Well, since my mind never stops at just that, I wondered, what if this bullet came through my windshield and through my head. The thought was scary at first but then for a while it seemed not to be. For I would not feel any pain and my life would be over anyway in a single instant. There would be no shock, no pain, no need to worry about it and it no longer seemed to be a scary thought.
But something about how my mind works makes me imagine thoughts in a frighteningly accurate manner. They become so terrifying because of how real they get and the truth is, that this thought is terrifying through the lens of reality.
The reality that strikes me is what would I feel next. Would I be dead and not know it and roam the land of the dead? Or would I be instantly transported to that other world if spirit? Or would I just cease to exit completely and all that I am, completely obliterated from the face of the earth. All these thoughts, all my feelings, all my life… suddenly gone. What is to become of me in an instant? An instant I cannot foresee; an instant that happens mid thought, while I’m thinking of something utterly silly or genuinely profound; a thief of an instant that sneaks up on you and terminates your existence.

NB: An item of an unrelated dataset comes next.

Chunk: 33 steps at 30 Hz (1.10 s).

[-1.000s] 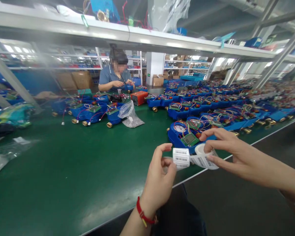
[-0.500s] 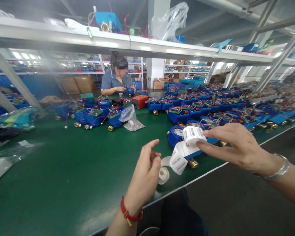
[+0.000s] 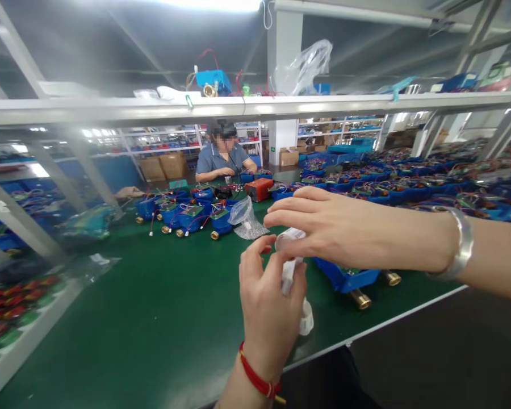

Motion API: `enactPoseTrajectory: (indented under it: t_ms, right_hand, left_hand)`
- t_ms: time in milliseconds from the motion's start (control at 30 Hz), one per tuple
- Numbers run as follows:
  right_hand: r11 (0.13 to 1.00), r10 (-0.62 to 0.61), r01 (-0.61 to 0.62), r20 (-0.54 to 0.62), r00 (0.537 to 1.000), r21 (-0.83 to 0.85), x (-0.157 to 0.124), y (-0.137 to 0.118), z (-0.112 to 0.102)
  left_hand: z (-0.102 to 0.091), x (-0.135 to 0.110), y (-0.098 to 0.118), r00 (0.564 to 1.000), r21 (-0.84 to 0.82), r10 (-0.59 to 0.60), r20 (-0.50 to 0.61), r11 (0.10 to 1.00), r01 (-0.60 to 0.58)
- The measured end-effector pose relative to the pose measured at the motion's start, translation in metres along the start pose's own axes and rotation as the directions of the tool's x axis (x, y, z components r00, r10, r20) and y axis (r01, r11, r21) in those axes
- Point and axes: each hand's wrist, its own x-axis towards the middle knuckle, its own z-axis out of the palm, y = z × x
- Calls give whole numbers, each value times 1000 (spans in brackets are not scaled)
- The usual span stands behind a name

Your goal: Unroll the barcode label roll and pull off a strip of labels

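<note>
My right hand [image 3: 344, 230] reaches across from the right, a silver bracelet on its wrist, and its fingers close on a white roll of barcode labels [image 3: 286, 238]. Just below it, my left hand [image 3: 268, 301], with a red cord at the wrist, pinches the loose white label strip [image 3: 290, 275] that hangs from the roll. A curled end of the strip [image 3: 306, 321] dangles beside my left palm. Both hands hover over the green worktable [image 3: 153, 318], in front of a blue water meter with brass fittings [image 3: 349, 281].
Many blue water meters with coloured wires [image 3: 409, 190] fill the table's right side, and a smaller group [image 3: 183, 213] lies at centre left. A clear plastic bag [image 3: 244, 218] lies beside it. A person in a blue shirt [image 3: 223, 159] works across the table. A shelf [image 3: 238, 105] runs overhead.
My hands have come together and risen in view. The right hand moved left with the roll, above the left hand, which now pinches the strip. The camera tilted upward.
</note>
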Motion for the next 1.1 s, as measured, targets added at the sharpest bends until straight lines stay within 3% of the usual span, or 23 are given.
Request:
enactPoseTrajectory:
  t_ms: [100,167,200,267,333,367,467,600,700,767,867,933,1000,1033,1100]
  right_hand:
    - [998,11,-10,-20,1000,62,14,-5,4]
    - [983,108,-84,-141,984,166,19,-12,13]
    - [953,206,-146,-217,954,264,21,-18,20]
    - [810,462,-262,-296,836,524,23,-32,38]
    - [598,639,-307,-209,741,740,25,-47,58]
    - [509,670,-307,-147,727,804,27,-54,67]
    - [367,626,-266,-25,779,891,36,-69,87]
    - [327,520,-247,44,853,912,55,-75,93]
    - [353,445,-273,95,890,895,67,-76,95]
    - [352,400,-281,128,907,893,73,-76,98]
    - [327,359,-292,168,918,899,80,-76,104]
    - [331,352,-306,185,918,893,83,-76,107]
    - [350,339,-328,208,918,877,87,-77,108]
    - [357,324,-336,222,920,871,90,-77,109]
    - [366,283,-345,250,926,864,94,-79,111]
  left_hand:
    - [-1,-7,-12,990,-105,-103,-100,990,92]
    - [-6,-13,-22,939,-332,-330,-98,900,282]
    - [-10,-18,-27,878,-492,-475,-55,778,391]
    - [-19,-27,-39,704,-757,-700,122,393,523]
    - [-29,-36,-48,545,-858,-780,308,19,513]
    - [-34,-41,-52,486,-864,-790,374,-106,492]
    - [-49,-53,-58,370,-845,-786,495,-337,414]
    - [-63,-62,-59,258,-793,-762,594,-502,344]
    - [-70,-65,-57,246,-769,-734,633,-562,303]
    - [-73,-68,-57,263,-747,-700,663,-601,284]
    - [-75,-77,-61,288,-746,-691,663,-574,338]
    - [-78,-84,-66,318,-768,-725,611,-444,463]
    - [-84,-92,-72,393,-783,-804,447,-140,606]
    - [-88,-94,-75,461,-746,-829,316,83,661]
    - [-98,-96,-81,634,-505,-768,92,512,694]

And if I am to go to some other place of spirits, will I know what has happened to me? Will I know that my life has ended or will I be confused as to how I arrived where I did. Will it be light or darkness, will I remember who I am?
How would it feel to just teleport to somewhere so unknown, will I be lonely and scared? Will I be able to feel something?
It scares me a little not knowing what will become with my consciousness, with my thought. What will I be thinking of before that thief of an instance.
That point of no return will not scare me with any of its pain but it scares me with the uncertainty of what’s in store for me beyond.